Task directions =
What is needed is an exact copy of the lines in the listing below, from the one with "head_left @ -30" up to and including the one with "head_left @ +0", with no other lines.

Segment Open

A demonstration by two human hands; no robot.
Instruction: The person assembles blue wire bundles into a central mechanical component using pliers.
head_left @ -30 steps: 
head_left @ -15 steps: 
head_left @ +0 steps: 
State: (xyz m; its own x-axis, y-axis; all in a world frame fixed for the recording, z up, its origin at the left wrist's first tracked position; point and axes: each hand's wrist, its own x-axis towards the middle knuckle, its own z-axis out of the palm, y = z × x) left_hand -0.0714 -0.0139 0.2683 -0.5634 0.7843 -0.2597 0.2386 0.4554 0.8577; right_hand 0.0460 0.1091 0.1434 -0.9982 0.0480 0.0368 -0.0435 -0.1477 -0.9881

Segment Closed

Your solution =
head_left @ -30 steps: 
head_left @ -15 steps: 
head_left @ +0 steps: 

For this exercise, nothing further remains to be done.